*Task brief*:
Please give an exact printout of the records, without any pictures.

##########

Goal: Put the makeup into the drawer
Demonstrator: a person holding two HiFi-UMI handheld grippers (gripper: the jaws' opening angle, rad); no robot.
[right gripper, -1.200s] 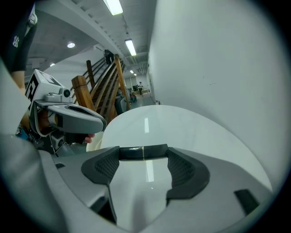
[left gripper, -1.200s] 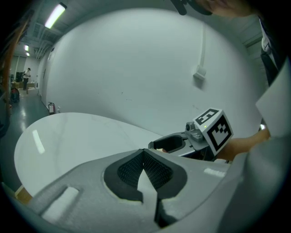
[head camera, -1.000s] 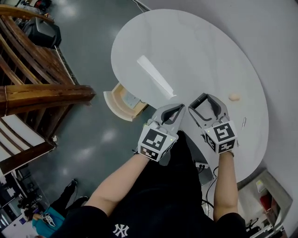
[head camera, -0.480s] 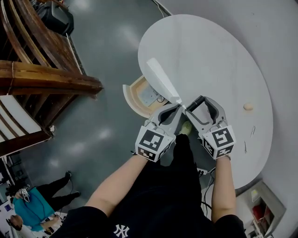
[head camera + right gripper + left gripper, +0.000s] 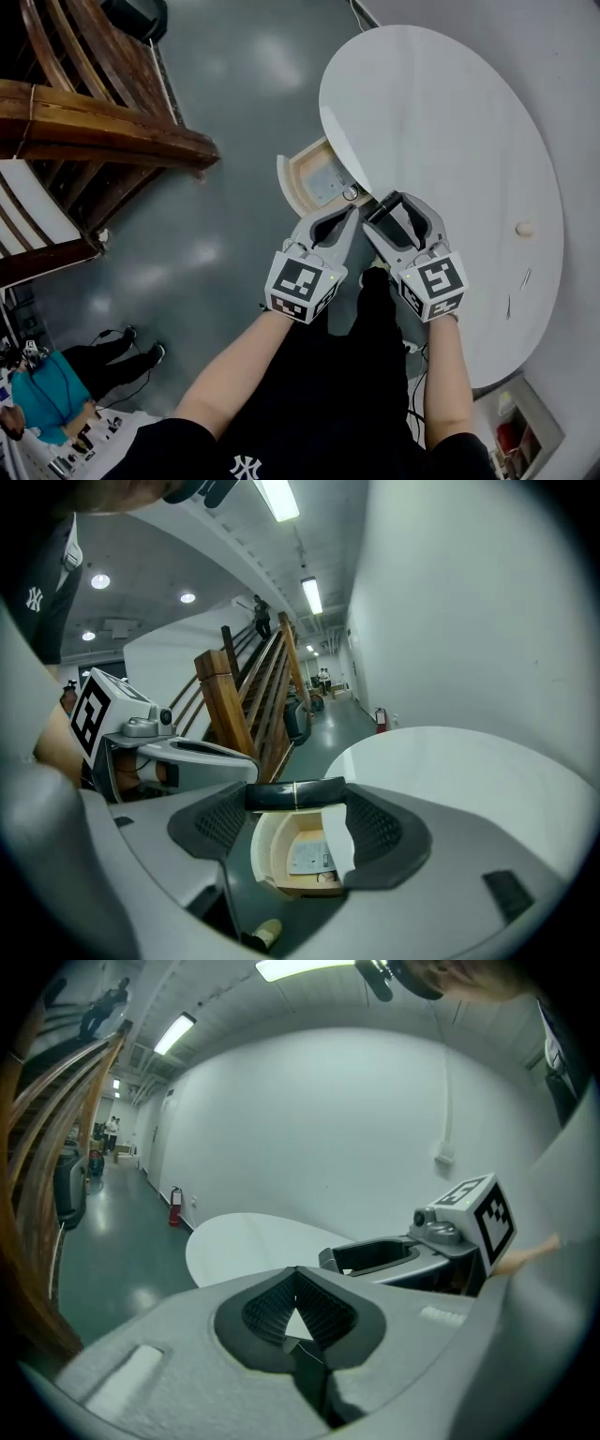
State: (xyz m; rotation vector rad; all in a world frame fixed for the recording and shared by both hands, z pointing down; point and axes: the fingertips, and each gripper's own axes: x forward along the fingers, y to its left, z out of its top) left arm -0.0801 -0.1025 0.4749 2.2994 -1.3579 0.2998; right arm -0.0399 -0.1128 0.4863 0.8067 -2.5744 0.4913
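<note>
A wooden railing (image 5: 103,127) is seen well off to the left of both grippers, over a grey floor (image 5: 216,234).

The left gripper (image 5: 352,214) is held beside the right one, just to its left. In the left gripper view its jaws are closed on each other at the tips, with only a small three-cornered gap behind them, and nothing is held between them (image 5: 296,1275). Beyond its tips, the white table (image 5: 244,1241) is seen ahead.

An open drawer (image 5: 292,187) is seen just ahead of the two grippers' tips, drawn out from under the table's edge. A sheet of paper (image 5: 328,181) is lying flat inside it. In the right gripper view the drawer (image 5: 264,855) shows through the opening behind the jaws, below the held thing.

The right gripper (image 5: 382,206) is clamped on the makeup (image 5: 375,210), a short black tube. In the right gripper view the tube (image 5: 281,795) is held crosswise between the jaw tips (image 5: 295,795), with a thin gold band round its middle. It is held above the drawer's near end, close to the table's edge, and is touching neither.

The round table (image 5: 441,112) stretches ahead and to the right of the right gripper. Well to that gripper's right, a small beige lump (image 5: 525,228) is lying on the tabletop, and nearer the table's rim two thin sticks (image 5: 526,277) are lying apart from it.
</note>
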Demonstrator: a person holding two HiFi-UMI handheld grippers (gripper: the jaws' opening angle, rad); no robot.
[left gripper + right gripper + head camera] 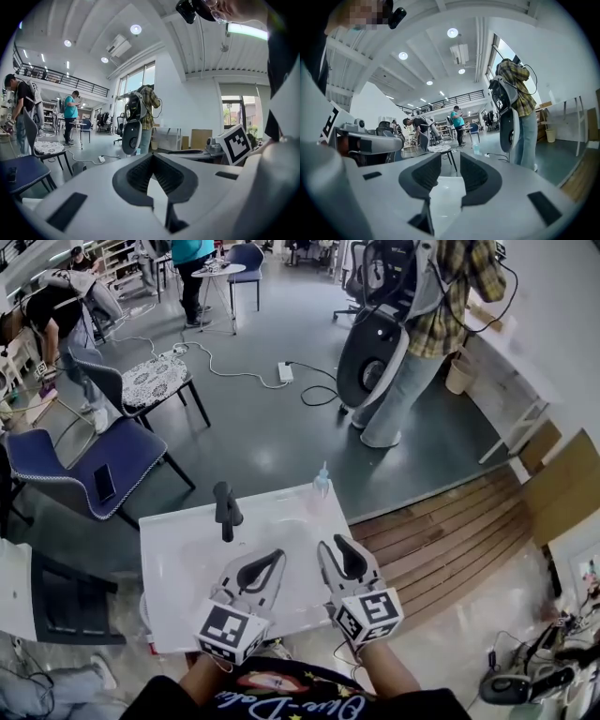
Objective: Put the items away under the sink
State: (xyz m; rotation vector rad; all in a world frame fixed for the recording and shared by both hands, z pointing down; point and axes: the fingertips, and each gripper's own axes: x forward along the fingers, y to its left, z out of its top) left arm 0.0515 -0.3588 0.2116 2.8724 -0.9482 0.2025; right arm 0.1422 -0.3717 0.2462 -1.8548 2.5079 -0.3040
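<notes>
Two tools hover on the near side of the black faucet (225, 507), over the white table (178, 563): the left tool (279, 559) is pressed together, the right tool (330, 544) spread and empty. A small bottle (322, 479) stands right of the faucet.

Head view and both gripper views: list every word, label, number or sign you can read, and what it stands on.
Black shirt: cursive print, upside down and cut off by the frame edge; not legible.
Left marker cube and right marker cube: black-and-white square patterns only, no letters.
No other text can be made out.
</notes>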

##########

*Your solution*:
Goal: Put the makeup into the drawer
Demonstrator: a person holding two HiFi-UMI handheld grippers (gripper: the jaws' opening angle, rad); no robot.
[right gripper, -1.200s] 
[left gripper, -1.200s] 
[head camera, -1.000s] 
[head camera, -0.480s] 
[head camera + right gripper + left gripper, +0.000s] 
State: (xyz m; rotation vector rad; all in a world frame fixed for the recording and shared by both hands, z pointing down; point and axes: the fingertips, and each gripper's own axes: x forward along the fingers, y to its left, z out of its top) left arm -0.0801 -0.1025 0.4749 2.2994 -1.3579 0.2998; right arm -0.0399 -0.1128 0.4863 0.8067 -2.5744 0.4913
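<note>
A wooden railing (image 5: 103,127) is seen well off to the left of both grippers, over a grey floor (image 5: 216,234).

The left gripper (image 5: 352,214) is held beside the right one, just to its left. In the left gripper view its jaws are closed on each other at the tips, with only a small three-cornered gap behind them, and nothing is held between them (image 5: 296,1275). Beyond its tips, the white table (image 5: 244,1241) is seen ahead.

An open drawer (image 5: 292,187) is seen just ahead of the two grippers' tips, drawn out from under the table's edge. A sheet of paper (image 5: 328,181) is lying flat inside it. In the right gripper view the drawer (image 5: 264,855) shows through the opening behind the jaws, below the held thing.

The right gripper (image 5: 382,206) is clamped on the makeup (image 5: 375,210), a short black tube. In the right gripper view the tube (image 5: 281,795) is held crosswise between the jaw tips (image 5: 295,795), with a thin gold band round its middle. It is held above the drawer's near end, close to the table's edge, and is touching neither.

The round table (image 5: 441,112) stretches ahead and to the right of the right gripper. Well to that gripper's right, a small beige lump (image 5: 525,228) is lying on the tabletop, and nearer the table's rim two thin sticks (image 5: 526,277) are lying apart from it.
</note>
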Demonstrator: a person holding two HiFi-UMI handheld grippers (gripper: the jaws' opening angle, rad); no robot.
[left gripper + right gripper + head camera] 
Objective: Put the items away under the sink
State: (xyz m; rotation vector rad; all in a world frame fixed for the recording and shared by both hands, z pointing down; point and axes: the fingertips, and each gripper's own axes: x forward along the fingers, y to its left, z out of its top) left arm 0.0515 -0.3588 0.2116 2.8724 -0.9482 0.2025; right arm 0.1422 -0.3717 0.2462 -1.8548 2.5079 -0.3040
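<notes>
Two tools hover on the near side of the black faucet (225, 507), over the white table (178, 563): the left tool (279, 559) is pressed together, the right tool (330, 544) spread and empty. A small bottle (322, 479) stands right of the faucet.

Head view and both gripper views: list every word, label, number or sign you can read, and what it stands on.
Black shirt: cursive print, upside down and cut off by the frame edge; not legible.
Left marker cube and right marker cube: black-and-white square patterns only, no letters.
No other text can be made out.
</notes>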

The work on the exercise is done.